Beyond farm to fork

Agriculture is both a major contributor to climate change and a victim of it. As extreme weather makes it harder to feed our growing population, novel solutions are emerging throughout the food chain.

Beyond farm to fork

Our eating habits need an overhaul.

Growing and processing food is a massive source of greenhouse gases: Agriculture alone accounts for nearly half of all methane emissions, two-thirds of nitrous oxide emissions and 3 percent of carbon dioxide emissions each year.

Climate change is also making it harder to produce food. Extreme weather events are becoming far more common, and all those floods, droughts, wildfires and severe storms result in lower crop yields and higher food prices. With the world’s population on track to hit 10 billion by 2050, we need new ways of putting food on the table without trashing the planet.

It’s a big challenge — novel solutions are needed throughout the food chain, from farm to table to green bin. Canadian researchers and entrepreneurs are tackling the problem from all angles: cooking up animal-free protein, growing crops in shipping containers and transforming our leftovers.
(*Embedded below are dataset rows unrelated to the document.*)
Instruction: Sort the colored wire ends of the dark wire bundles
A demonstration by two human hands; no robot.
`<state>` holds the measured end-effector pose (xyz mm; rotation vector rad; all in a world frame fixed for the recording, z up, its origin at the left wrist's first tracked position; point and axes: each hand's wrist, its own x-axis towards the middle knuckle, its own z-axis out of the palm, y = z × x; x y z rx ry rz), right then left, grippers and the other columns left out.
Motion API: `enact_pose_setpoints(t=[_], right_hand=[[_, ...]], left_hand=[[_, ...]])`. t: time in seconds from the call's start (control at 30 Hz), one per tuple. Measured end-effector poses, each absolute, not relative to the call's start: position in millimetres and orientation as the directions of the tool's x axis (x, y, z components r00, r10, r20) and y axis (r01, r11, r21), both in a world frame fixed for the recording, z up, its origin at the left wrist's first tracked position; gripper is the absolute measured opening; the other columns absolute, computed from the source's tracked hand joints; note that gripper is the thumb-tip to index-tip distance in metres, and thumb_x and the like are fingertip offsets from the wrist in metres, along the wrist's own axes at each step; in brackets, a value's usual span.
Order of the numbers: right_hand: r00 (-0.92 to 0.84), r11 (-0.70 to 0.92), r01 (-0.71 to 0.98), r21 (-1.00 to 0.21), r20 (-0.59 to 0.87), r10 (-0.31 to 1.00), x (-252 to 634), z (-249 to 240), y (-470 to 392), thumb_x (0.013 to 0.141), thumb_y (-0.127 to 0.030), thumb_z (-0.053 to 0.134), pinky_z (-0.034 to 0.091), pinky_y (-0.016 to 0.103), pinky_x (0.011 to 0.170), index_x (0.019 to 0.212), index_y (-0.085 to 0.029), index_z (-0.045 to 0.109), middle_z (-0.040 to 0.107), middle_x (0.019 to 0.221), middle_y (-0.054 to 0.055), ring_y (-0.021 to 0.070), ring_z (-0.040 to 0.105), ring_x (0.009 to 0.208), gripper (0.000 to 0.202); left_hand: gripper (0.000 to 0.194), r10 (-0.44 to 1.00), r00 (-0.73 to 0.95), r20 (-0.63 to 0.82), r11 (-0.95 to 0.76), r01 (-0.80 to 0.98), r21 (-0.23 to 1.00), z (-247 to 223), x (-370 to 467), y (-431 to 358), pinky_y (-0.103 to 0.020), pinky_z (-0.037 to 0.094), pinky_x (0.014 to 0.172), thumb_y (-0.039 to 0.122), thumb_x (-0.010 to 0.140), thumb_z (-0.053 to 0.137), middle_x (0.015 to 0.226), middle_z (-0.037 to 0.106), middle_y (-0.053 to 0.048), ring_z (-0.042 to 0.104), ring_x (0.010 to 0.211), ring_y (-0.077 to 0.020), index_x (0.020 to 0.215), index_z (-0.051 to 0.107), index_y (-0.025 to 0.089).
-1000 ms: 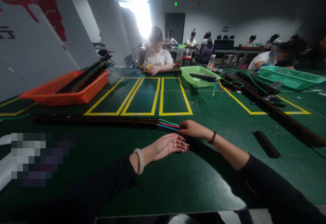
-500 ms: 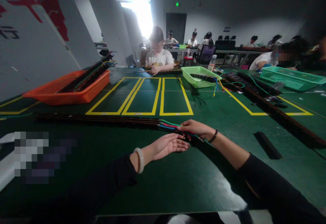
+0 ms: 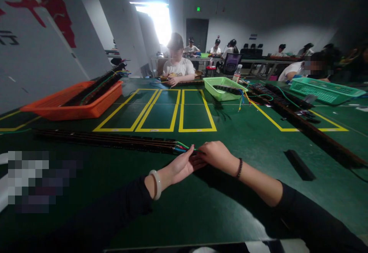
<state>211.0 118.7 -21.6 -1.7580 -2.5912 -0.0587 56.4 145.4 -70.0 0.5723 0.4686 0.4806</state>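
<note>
A long black strip with thin copper-coloured lines lies across the table, and coloured wires come out of its right end. Green, red and blue strands show. My left hand, with a pale bangle at the wrist, has its thumb over these wires and its fingers beneath them. Right beside it, my right hand, wearing a dark bead bracelet, is closed round the wires farther along. The wire ends are hidden behind the fingers.
An orange basket holding black strips stands at left. A light green basket and a teal basket stand farther back. More black strips lie at right, near a short black piece. A person sits opposite.
My left thumb has come up over the wires, where the hand was open below them. My right hand has turned and its fingers have curled round the wires. The view has shifted slightly.
</note>
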Motion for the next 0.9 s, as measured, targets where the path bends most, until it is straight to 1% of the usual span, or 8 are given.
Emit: enact_pose_setpoints(t=[0.07, 0.13, 0.27, 0.37, 0.47, 0.57, 0.7, 0.9], right_hand=[[-0.421, 0.418, 0.901, 0.118, 0.002, 0.907, 206.0, -23.5, 115.7, 0.086, -0.014, 0.049, 0.036, 0.025, 0.058, 0.083, -0.014, 0.065, 0.066, 0.08, 0.009, 0.0174, 0.061, 0.069, 0.016], [-0.448, 0.443, 0.879, 0.175, -0.012, 0.894, 201.2, -26.7, 113.2, 0.085, -0.008, 0.047, 0.04, 0.028, 0.062, 0.087, -0.012, 0.064, 0.065, 0.082, 0.011, 0.0195, 0.062, 0.072, 0.017], [-0.467, 0.446, 0.854, 0.267, 0.017, 0.884, 194.4, -29.8, 107.4, 0.085, -0.007, 0.045, 0.043, 0.031, 0.068, 0.094, -0.008, 0.063, 0.062, 0.088, 0.014, 0.0219, 0.059, 0.078, 0.02], [-0.474, 0.439, 0.854, 0.279, 0.066, 0.878, 194.8, -23.2, 102.2, 0.085, -0.01, 0.047, 0.043, 0.032, 0.071, 0.102, -0.009, 0.062, 0.06, 0.095, 0.015, 0.0223, 0.057, 0.084, 0.023], [-0.407, 0.383, 0.896, 0.225, 0.073, 0.91, 198.7, -10.7, 96.7, 0.088, -0.021, 0.048, 0.043, 0.031, 0.07, 0.1, -0.014, 0.063, 0.061, 0.094, 0.013, 0.0224, 0.058, 0.084, 0.021], [-0.302, 0.302, 0.938, 0.172, -0.024, 0.953, 204.3, -1.0, 92.9, 0.088, -0.033, 0.051, 0.044, 0.03, 0.064, 0.088, -0.014, 0.066, 0.065, 0.084, 0.013, 0.0238, 0.062, 0.078, 0.024], [-0.247, 0.26, 0.962, 0.088, -0.139, 0.959, 216.5, 1.9, 97.7, 0.084, -0.031, 0.057, 0.041, 0.026, 0.057, 0.085, -0.014, 0.067, 0.067, 0.079, 0.012, 0.0228, 0.064, 0.073, 0.02], [-0.35, 0.284, 0.907, -0.311, -0.182, 0.919, 243.8, 3.6, 120.7, 0.081, -0.038, 0.058, 0.032, 0.021, 0.049, 0.077, -0.018, 0.068, 0.065, 0.067, 0.003, 0.0124, 0.058, 0.059, 0.023]], left_hand=[[0.027, 0.569, 0.763, -0.307, 0.751, -0.33, 0.571, -69.9, 58.1, 145.8, -0.036, 0.04, 0.096, 0.035, 0.089, 0.047, 0.091, 0.065, -0.011, 0.06, 0.096, -0.0197, 0.086, 0.06, 0.012], [0.024, 0.574, 0.75, -0.329, 0.766, -0.351, 0.538, -69.7, 59.6, 146.3, -0.035, 0.041, 0.095, 0.031, 0.089, 0.048, 0.09, 0.065, -0.01, 0.06, 0.095, -0.0186, 0.085, 0.06, 0.012], [0.02, 0.575, 0.737, -0.356, 0.78, -0.362, 0.511, -69.6, 61.1, 147.1, -0.034, 0.041, 0.094, 0.028, 0.089, 0.049, 0.089, 0.065, -0.009, 0.06, 0.094, -0.0177, 0.085, 0.061, 0.012], [0.02, 0.585, 0.72, -0.374, 0.781, -0.375, 0.499, -69.8, 61.2, 147.6, -0.034, 0.042, 0.093, 0.025, 0.09, 0.046, 0.085, 0.064, -0.008, 0.06, 0.09, -0.0167, 0.085, 0.061, 0.013], [0.025, 0.574, 0.731, -0.369, 0.787, -0.368, 0.495, -69.6, 60.7, 148.3, -0.035, 0.042, 0.094, 0.028, 0.091, 0.045, 0.079, 0.064, -0.007, 0.061, 0.081, -0.0152, 0.081, 0.061, 0.012], [0.031, 0.528, 0.768, -0.363, 0.805, -0.317, 0.501, -68.7, 59.5, 148.9, -0.033, 0.04, 0.096, 0.035, 0.089, 0.047, 0.08, 0.065, -0.01, 0.061, 0.081, -0.0157, 0.082, 0.062, 0.008], [0.038, 0.492, 0.798, -0.349, 0.804, -0.262, 0.534, -67.7, 58.0, 148.2, -0.033, 0.04, 0.096, 0.039, 0.09, 0.045, 0.086, 0.066, -0.013, 0.061, 0.09, -0.0195, 0.089, 0.062, 0.005], [0.037, 0.531, 0.775, -0.342, 0.771, -0.275, 0.575, -66.4, 57.8, 146.9, -0.032, 0.038, 0.097, 0.038, 0.091, 0.043, 0.092, 0.065, -0.015, 0.059, 0.098, -0.0212, 0.091, 0.061, 0.006]])
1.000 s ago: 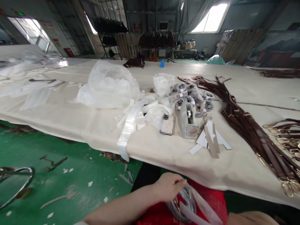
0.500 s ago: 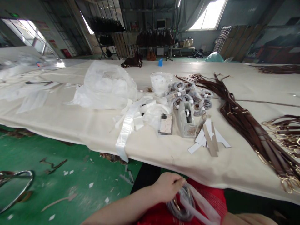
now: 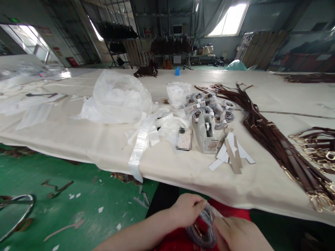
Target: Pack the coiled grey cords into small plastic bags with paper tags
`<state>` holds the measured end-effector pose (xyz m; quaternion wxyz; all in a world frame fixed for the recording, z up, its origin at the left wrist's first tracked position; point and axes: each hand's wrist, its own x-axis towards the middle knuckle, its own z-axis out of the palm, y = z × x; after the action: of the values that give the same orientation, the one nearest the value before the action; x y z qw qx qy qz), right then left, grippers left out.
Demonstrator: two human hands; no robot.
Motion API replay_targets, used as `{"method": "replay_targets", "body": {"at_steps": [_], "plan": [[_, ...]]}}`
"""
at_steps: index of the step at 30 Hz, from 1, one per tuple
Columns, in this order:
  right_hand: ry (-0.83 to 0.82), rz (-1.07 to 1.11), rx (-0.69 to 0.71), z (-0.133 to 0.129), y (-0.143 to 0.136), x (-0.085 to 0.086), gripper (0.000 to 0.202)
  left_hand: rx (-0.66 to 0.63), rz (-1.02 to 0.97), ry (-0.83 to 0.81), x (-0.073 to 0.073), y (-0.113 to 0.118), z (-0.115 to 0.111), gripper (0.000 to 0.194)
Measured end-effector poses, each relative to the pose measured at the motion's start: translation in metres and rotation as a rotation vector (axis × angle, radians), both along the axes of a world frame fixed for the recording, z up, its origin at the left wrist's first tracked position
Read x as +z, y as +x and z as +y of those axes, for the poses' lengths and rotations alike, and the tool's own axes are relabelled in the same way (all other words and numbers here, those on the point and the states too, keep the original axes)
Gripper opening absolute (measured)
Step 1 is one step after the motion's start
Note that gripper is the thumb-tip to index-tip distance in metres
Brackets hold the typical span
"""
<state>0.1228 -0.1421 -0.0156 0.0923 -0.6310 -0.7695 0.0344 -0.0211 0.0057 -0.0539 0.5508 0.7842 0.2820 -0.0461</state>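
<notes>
Below the worktop point(image 3: 183, 174), both hands' fingers pinch one bagged strap coil point(image 3: 201, 230): left hand point(image 3: 187, 209), right hand point(image 3: 235, 233); a pile of wrapped coils point(image 3: 209, 106) lies behind the tape dispenser point(image 3: 206, 134), and many loose brown straps point(image 3: 274, 139) lie to its right.

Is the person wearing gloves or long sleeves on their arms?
No. Both hands are bare, with no gloves. The left hand leads into a forearm that is uncovered as far as the picture shows. Only the right hand and its wrist are in view, also uncovered. No rings, watch or bracelets show.
</notes>
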Motion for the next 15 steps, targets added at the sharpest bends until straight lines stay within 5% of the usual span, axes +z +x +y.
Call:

A tiny solution with a big impact

In farming, timing is everything. Vive Crop Protection has developed fungicides and pesticides using a nanoscale system that delivers exactly what crops need, exactly when and where they need it. This cutting-edge technology can be mixed with liquid fertilizer and helps growers improve yields while using less water. The Mississauga company has been selling its products in the United States for the last seven years. This spring, Health Canada gave the green light to one of its fungicides, which will be sold here to help potato farmers combat soil-borne diseases.


Growing more with less

Researchers at the Ottawa Smart Farm are harvesting bumper crops of corn with less water, less fertilizer and even fewer seeds. By using autonomous tractors outfitted with sensors as well as 5G technology and analytical platforms, they can precisely target the areas of the field that require additional moisture and nutrients. That extra TLC reduces the resources needed while also producing up to 30 per cent larger yields (plus cobs that are bigger and juicier). The pilot project is in its final year of gathering data. Sonya Shorey, vice president of strategy and marketing at Invest Ottawa, the development agency that launched the farm in 2020 in partnership with the City of Ottawa, says the results show “very significant wins” in reducing greenhouse gas emissions.


Smart delivery

To cut down on the spoilage and waste that happens before food even reaches the grocery store, Bluicity affixes tracking devices to pallets, bins and boxes. These sensors monitor conditions, and the collected data helps optimize the supply chain.


Home-grown produce

Salad is always a nice light option, but if the arugula is trucked in from California, those greens can leave a hefty carbon footprint. (In fact, a recent study found that transporting what we eat makes up nearly one-fifth of carbon emissions in the food system.) Instead of shipping produce across the continent, Ottawa startup Growcer manufactures hydroponic farms in custom-built containers to help communities grow local produce anywhere, year-round. Each modular “farm” features around 2,500 planting slots and can grow more than 140 varieties of produce.


A clean plate

About one-third of all household waste is made up of takeout boxes, plastic wrapping and other food packaging. Kayli Dale and Jacquie Hutchings started Friendlier in 2019 to change that. The Guelph-based company now provides more than 200 restaurants, cafeterias and grocery stores with returnable containers that are tracked by QR codes. “Our goal is to make it as easy for businesses and consumers to use reusable packaging as it is for them to use single-use packaging right now,” Dale says.


Milking the science

Early-stage foodtech company Opalia is scaling up the production of milk — with no Holstein cows in sight. The company produces its dairy in a bioreactor using genetically engineered bovine mammary cells. Identical to cow-sourced whole milk in taste and composition, Opalia’s beverage could help reduce the extensive environmental impact of traditional dairy farming.


A different kind of seafood

Rather than use a hook, line and sinker, Halifax-based Smallfood employs shiny 100-litre bioreactors. Marc St-Onge and his team ferment microalgae to create a protein powder with the same amino acids, omega-3 content and flavour as wild-caught fish. So far, they’ve made crab cakes, fish cakes and sashimi, and are working to expand into producing feed for poultry farming and aquaculture. The company is collaborating with food startup Terra Bio and chef Doug McNish to create a fish fillet alternative. And in May, Smalfood was named one of six finalists in the global US$15-million XPRIZE Feed the Next Billion challenge. “We’re on a mission to help preserve our oceans,” says St-Onge.


Transforming scraps

Close to 60 per cent of the food in Canada is lost or wasted each year. That’s a lot of land, labour and energy dedicated to delicacies that never get consumed. Genecis is transforming food waste into biodegradable plastic. The company plans to launch a collection of consumer products — their aim is to make everything from kitchenware to clothing to sunglasses.